**AVAILABLE DATA**.
════════════════════
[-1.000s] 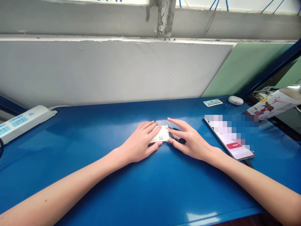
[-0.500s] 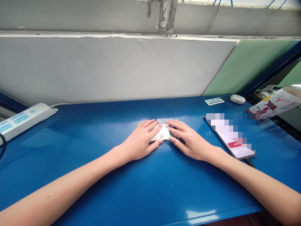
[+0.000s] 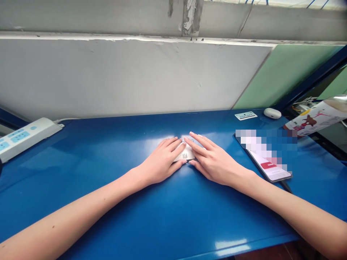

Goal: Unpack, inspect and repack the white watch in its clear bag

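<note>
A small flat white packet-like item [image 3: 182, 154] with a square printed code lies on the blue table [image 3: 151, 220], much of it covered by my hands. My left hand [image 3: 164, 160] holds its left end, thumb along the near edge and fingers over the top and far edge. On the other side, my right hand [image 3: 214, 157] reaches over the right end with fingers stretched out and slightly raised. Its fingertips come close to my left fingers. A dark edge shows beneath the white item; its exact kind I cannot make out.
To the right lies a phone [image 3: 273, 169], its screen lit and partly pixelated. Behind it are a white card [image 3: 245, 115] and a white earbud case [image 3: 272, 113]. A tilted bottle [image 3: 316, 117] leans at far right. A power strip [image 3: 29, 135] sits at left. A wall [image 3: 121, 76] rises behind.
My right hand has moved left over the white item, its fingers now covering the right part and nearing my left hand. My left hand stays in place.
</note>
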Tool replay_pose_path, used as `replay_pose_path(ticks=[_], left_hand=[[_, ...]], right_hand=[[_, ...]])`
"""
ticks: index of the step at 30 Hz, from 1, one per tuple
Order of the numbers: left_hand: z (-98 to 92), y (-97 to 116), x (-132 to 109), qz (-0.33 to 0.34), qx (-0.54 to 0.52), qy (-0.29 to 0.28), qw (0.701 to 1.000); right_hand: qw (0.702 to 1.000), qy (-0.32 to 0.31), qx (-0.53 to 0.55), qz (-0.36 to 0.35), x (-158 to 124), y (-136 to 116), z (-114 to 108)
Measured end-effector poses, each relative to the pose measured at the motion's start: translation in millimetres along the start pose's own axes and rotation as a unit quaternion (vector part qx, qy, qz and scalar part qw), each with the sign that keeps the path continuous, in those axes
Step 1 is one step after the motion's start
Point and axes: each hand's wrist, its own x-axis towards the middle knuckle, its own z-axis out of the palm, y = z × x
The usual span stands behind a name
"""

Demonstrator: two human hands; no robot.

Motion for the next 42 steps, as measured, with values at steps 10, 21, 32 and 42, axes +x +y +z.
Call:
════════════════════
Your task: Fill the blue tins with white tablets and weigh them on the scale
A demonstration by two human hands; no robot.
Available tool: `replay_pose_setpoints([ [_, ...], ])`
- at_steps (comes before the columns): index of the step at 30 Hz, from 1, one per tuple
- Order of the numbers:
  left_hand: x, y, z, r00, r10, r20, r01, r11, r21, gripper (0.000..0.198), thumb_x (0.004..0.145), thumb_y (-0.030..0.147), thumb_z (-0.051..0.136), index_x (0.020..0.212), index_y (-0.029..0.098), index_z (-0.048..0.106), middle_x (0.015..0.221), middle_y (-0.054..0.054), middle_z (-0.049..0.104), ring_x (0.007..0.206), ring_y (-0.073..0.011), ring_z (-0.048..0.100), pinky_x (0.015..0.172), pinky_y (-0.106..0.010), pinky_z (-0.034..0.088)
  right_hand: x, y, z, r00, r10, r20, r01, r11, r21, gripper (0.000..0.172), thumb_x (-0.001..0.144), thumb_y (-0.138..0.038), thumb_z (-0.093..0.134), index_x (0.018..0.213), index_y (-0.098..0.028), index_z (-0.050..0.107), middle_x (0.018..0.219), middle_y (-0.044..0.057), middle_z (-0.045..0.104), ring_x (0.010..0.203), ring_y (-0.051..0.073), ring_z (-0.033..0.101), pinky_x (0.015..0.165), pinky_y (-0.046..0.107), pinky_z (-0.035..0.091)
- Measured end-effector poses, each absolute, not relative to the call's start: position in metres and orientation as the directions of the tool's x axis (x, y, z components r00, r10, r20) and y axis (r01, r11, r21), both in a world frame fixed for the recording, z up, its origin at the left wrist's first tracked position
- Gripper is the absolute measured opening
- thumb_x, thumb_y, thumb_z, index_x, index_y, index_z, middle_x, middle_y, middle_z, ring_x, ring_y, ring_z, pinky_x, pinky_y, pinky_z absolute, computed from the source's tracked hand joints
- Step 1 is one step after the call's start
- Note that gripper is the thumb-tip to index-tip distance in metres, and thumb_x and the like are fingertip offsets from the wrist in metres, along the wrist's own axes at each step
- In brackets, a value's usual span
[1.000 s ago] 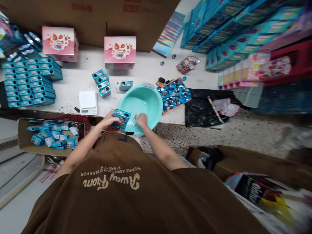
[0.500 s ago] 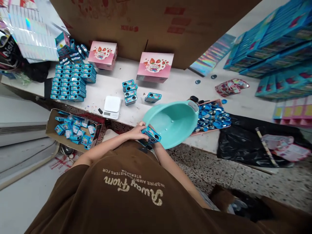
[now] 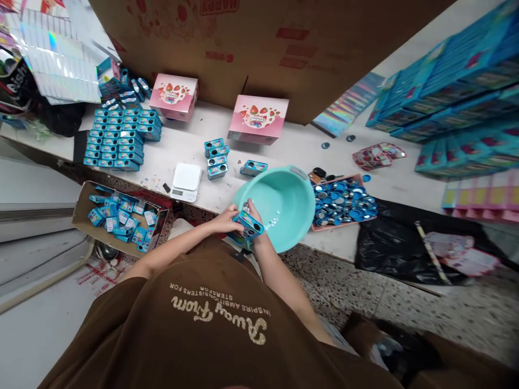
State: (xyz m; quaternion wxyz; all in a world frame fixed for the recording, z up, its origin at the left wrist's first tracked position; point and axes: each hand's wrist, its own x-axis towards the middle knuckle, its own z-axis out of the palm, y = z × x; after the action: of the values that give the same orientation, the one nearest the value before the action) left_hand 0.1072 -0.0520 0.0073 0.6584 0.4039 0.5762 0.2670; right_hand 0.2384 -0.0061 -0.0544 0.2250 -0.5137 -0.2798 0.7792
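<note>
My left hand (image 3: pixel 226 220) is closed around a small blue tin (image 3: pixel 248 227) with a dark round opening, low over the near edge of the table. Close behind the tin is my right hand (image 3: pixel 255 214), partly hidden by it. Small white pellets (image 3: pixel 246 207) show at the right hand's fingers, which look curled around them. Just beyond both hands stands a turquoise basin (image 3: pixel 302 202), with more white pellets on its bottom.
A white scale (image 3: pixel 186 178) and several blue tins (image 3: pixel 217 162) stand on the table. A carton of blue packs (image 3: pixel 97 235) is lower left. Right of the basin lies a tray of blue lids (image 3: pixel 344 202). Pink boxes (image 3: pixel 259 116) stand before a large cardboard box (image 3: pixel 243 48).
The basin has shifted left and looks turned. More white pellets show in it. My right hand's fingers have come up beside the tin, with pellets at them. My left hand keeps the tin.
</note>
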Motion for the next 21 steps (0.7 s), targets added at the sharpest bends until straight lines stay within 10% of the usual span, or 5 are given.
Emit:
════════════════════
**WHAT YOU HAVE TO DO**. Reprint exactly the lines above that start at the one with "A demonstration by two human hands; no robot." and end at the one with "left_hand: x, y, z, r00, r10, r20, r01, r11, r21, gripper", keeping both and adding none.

**SOLVED EXERCISE**.
A demonstration by two human hands; no robot.
Available tool: `replay_pose_setpoints([ [_, ...], ])`
- at_steps (comes before the columns): index of the step at 30 Hz, from 1, one per tuple
- Order of the numbers:
  left_hand: x, y, z, r00, r10, r20, r01, r11, r21, gripper (0.000..0.198), thumb_x (0.004..0.145), thumb_y (-0.030..0.147), thumb_z (-0.051..0.136), index_x (0.020..0.212), index_y (-0.029..0.098), index_z (-0.048..0.106), middle_x (0.015..0.221), middle_y (-0.054..0.054), middle_z (-0.049..0.104), ring_x (0.007..0.206), ring_y (-0.073..0.011), ring_z (-0.048..0.100), pinky_x (0.015..0.172), pinky_y (-0.106..0.010), pinky_z (-0.034..0.088)

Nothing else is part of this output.